I’m doing it with LLMs or I’m not doing it at all.
📜 google scholar | ✉️ [email protected] |
My primary interest is in generative models, how they work and how we can get them to generate text and other media that communicate with humans is useful and novel ways. Lately, I’ve been thinking about how language models fit the definition of complex systems, systems in which we understand the low-level components (neurons) but can’t explain or even fully describe the high-level behaviors (e.g., in-context learning) as they emerge with more data and parameters. In the spirit of complex systems, I want to create a taxonomy of model behavior, analogous to the periodic table of elements in Chemistry, which hardly explains complex chemical processes in its own right, but gives a description of elementary components and their interactions that can be used to build-up more complex hypotheses. Currently, we rely on benchmark performance or vague intuitive descriptions to pin-point specific phenomena, which means most hypotheses rely on imprecise vocabulary that won’t stand the test of time.
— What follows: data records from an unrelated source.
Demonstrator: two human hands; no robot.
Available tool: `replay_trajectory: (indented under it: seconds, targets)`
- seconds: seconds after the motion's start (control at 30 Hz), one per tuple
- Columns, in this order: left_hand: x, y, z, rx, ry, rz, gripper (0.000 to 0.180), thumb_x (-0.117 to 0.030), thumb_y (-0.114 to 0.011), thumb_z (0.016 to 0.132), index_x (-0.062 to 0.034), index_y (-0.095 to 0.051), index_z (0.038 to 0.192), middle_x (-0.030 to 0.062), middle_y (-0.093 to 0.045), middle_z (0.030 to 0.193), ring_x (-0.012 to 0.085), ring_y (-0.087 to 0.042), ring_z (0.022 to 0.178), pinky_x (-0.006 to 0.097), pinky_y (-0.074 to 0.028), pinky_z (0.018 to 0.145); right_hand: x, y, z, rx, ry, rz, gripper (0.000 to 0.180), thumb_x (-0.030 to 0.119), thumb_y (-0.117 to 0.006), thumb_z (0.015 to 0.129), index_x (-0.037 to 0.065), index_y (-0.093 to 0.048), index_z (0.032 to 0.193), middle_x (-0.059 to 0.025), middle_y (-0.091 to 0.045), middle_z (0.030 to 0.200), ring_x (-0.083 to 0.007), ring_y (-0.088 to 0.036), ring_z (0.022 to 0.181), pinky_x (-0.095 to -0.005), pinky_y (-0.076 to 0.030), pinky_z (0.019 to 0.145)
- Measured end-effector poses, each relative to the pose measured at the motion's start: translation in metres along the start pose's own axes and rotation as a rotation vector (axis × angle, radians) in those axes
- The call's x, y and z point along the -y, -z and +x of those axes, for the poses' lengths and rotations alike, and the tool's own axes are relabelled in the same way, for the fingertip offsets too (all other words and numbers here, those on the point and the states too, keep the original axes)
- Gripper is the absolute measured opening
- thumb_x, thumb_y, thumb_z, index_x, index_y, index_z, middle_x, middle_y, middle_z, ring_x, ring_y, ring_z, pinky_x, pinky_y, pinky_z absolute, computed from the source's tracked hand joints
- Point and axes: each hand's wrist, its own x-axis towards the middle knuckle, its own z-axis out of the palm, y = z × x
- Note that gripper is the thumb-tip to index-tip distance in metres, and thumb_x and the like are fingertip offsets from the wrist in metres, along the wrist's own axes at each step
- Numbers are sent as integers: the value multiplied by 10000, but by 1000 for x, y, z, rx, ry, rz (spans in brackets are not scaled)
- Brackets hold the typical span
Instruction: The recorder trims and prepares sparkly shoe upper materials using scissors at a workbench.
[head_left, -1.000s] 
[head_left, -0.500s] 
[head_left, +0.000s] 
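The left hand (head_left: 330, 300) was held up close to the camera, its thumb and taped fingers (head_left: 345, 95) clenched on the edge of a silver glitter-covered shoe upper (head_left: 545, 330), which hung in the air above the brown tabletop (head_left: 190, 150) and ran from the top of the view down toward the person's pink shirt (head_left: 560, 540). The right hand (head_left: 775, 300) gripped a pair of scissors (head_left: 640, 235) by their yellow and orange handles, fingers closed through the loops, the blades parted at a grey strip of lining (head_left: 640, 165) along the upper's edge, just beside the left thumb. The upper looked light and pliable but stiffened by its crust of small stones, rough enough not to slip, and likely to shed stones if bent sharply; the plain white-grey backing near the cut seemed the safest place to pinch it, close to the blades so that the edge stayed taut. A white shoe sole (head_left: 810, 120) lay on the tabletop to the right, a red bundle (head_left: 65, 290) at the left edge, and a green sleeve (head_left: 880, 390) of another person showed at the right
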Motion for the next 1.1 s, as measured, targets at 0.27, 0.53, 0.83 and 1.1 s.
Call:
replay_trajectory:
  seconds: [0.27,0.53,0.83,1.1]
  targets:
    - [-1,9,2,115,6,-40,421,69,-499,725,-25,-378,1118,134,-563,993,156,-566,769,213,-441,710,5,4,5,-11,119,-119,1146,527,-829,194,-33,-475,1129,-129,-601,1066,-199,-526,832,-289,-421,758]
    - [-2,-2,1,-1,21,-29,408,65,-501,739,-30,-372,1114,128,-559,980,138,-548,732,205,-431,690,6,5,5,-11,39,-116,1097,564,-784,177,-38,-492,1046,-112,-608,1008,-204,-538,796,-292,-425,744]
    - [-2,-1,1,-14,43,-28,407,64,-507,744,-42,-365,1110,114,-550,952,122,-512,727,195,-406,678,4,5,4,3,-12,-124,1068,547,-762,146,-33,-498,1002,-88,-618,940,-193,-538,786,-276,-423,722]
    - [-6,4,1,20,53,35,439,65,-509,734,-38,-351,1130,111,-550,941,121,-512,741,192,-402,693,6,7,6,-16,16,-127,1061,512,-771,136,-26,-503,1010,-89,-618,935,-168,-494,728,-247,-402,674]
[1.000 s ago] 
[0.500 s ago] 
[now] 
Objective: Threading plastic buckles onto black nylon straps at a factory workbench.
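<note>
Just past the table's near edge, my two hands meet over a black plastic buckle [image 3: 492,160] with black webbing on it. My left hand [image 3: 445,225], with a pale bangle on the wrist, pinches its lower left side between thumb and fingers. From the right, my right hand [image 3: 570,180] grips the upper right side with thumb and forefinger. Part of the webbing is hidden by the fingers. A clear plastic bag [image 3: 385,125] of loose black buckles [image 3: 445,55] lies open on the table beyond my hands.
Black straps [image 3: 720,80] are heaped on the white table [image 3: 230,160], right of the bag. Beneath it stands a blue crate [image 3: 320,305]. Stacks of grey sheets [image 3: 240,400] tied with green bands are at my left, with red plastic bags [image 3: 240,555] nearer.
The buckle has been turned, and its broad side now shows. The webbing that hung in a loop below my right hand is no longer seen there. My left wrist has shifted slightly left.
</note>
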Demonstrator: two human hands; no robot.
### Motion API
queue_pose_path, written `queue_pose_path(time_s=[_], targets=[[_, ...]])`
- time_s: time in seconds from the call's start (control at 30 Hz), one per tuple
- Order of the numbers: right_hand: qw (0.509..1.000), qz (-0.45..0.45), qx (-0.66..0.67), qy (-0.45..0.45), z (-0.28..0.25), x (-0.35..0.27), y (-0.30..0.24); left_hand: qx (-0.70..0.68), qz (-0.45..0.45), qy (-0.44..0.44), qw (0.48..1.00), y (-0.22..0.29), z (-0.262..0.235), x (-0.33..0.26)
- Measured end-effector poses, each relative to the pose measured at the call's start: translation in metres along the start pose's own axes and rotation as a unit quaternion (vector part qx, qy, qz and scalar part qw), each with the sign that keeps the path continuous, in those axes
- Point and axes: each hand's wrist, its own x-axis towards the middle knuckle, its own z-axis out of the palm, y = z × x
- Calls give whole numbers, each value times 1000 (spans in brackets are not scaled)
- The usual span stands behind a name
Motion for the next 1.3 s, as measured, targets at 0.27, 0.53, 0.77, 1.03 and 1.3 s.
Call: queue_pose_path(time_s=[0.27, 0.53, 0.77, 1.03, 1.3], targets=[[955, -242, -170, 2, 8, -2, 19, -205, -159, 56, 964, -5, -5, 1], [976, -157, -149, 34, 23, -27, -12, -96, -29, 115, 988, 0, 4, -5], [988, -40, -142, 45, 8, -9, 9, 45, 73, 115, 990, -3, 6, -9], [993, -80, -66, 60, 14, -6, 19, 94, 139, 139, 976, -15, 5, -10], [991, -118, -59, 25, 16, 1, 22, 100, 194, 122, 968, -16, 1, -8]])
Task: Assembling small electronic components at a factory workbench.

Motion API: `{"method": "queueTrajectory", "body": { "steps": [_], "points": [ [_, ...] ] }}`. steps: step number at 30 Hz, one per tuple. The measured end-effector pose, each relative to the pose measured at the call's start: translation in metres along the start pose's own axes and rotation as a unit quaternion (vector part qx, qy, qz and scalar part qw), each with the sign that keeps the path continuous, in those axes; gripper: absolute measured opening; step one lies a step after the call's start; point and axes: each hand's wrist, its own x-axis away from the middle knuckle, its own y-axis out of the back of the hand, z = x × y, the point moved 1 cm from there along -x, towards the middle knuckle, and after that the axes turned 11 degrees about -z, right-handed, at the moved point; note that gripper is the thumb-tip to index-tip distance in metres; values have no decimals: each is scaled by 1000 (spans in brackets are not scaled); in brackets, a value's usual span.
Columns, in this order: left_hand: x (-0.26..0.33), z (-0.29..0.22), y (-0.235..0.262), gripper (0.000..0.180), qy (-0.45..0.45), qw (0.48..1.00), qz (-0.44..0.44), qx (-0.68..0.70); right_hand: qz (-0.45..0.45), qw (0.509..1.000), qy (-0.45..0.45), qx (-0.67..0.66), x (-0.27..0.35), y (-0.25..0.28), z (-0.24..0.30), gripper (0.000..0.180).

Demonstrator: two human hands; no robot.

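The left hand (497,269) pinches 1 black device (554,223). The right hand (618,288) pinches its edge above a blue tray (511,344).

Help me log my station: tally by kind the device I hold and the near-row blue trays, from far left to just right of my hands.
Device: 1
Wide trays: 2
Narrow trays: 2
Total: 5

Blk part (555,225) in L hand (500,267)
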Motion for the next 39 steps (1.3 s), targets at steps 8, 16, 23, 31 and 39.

In the short-term, I’m interested in thinking how we can map out what models can and can’t do, which I believe will naturally relate to long-form generation. It is incredibly difficult to evaluate long-form generation rigorously, and it is hard to show long-form generations in power point slides, which has made coordinating the issues in long-form generation difficult for the academic community. In the medium-term, I think we need to tackle the non-objective aspects of language, as almost all communication is open to interpretation, relying instead on the pragmatic attempt at cooperation to bridge this gap. Focusing on easy-to-evaluate aspects of language doesn’t do it justice. Perhaps looking at indirect evaluation, where we evaluate what generated language can be used for, rather than whether it is “correct” can help move researchers in that direction. My long-term goal is to create discursive machines.